DIRECTIONS:
Determine how many lines in the material below contain the string "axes", then state only that count.
■ ■ ■ ■ ■
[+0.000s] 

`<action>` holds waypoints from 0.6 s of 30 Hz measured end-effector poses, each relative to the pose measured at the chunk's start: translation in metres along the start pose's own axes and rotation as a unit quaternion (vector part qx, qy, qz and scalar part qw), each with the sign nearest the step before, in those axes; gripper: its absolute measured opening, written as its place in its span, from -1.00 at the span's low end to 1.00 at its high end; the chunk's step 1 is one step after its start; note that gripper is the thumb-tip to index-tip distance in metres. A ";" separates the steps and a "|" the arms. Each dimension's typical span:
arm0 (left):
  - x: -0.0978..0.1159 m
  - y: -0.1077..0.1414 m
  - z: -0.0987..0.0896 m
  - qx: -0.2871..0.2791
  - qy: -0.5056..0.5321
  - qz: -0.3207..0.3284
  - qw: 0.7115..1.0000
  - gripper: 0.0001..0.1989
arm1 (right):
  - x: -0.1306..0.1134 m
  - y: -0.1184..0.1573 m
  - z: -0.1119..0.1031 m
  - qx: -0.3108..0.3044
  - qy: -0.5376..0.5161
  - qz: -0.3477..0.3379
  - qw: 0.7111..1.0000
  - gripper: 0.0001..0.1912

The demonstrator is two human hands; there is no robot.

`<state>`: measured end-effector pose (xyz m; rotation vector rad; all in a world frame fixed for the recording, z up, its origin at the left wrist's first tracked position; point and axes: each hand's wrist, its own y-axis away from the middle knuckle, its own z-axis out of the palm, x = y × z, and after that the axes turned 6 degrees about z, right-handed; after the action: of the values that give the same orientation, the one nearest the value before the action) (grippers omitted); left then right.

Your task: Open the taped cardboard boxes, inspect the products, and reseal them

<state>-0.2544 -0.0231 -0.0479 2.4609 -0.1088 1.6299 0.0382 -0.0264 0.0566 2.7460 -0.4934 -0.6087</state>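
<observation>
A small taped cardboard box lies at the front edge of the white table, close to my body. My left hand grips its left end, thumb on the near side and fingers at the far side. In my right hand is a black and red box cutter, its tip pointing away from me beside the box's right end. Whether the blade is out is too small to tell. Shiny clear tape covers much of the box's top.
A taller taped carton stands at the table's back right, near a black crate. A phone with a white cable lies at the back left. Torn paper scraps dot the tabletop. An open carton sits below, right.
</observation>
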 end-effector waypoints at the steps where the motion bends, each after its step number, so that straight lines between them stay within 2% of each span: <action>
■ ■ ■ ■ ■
OUTPUT OF THE EXERCISE:
2